DATASET —

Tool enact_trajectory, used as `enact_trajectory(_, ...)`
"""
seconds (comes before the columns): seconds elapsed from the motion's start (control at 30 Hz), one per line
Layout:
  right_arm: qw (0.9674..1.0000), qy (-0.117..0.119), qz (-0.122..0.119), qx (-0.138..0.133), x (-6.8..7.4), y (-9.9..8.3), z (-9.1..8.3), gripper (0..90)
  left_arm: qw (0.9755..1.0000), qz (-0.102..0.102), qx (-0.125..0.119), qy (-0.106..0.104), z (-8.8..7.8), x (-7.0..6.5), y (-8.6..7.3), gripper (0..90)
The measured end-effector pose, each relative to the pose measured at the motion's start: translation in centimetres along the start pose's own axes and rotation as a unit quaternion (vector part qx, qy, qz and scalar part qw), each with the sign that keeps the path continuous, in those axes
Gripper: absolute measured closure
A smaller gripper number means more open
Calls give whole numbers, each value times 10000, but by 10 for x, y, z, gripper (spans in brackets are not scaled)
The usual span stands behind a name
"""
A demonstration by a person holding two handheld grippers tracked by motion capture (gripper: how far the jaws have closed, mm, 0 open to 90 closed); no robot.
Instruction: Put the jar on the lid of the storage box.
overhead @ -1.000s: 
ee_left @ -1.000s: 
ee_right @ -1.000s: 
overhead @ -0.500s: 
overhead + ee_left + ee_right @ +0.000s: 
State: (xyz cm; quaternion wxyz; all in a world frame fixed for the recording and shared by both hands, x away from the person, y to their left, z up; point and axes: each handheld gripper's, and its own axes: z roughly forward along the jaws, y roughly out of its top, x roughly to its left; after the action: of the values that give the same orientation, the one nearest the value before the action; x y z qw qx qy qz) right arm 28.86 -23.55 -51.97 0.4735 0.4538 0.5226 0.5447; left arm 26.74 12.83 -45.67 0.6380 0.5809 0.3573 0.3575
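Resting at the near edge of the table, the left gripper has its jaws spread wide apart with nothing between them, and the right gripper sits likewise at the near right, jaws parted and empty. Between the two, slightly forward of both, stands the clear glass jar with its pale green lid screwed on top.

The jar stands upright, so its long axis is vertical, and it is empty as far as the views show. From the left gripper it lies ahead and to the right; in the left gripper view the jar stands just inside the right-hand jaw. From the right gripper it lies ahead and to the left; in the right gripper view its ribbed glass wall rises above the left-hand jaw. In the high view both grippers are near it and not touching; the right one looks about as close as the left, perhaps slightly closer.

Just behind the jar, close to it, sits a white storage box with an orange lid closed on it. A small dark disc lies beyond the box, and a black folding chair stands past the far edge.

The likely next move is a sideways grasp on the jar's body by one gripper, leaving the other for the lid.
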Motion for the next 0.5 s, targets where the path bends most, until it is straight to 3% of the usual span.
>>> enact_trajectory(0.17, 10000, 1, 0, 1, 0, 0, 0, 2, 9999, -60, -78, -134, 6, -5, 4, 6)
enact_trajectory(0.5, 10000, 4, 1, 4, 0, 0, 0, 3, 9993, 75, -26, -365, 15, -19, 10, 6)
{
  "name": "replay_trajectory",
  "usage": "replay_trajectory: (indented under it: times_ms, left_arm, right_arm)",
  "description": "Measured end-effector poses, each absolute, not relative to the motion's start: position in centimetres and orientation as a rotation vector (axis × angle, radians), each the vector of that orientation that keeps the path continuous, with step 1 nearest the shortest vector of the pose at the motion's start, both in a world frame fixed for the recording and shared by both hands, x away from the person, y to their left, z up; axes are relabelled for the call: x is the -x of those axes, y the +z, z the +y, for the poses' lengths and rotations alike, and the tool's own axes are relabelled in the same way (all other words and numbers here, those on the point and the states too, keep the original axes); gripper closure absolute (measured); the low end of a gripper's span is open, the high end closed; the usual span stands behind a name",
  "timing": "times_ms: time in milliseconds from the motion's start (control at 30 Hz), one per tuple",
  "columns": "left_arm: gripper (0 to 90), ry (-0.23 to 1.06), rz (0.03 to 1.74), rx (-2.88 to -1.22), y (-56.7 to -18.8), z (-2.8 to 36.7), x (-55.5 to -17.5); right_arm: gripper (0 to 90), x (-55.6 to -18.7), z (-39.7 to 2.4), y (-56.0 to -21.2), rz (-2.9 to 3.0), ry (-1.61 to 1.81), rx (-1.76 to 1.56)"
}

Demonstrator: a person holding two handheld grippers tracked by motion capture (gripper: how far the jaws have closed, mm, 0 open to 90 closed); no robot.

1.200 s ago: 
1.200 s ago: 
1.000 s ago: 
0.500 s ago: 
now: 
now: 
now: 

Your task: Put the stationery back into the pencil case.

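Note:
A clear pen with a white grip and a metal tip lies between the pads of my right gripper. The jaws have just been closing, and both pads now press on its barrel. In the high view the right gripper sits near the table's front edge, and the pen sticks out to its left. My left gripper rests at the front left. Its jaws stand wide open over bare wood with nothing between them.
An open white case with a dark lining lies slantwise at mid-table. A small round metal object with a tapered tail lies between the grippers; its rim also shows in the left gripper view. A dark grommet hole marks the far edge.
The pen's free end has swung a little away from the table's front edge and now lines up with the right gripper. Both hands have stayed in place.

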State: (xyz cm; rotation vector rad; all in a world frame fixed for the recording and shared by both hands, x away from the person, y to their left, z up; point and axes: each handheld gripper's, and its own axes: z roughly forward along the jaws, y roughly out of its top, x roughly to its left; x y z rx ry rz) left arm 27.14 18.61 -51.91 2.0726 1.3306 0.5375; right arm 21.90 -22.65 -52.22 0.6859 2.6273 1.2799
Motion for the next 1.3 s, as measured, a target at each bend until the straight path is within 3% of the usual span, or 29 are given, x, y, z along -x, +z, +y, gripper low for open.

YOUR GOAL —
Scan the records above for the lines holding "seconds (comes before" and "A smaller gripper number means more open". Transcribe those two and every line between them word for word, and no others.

YOUR SOLUTION —
seconds (comes before the columns): seconds elapsed from the motion's start (control at 30 Hz), one per line
Layout:
  right_arm: qw (0.9674..1.0000), qy (-0.117..0.119), qz (-0.122..0.119), qx (-0.138..0.133), x (-6.8..7.4), y (-9.9..8.3), z (-9.1..8.3), gripper (0..90)
  left_arm: qw (0.9755..1.0000), qz (-0.102..0.102), qx (-0.125..0.119), qy (-0.106..0.104), z (-8.8..7.8), x (-7.0..6.5), y (-8.6..7.3), gripper (0..90)
The measured end-effector pose, each relative to the pose measured at the motion's start: translation in centimetres along the start pose's own axes and rotation as a unit quaternion (vector part qx, qy, qz and scalar part qw), each with the sign that keeps the path continuous, in those axes
Gripper: absolute measured closure
A smaller gripper number means more open

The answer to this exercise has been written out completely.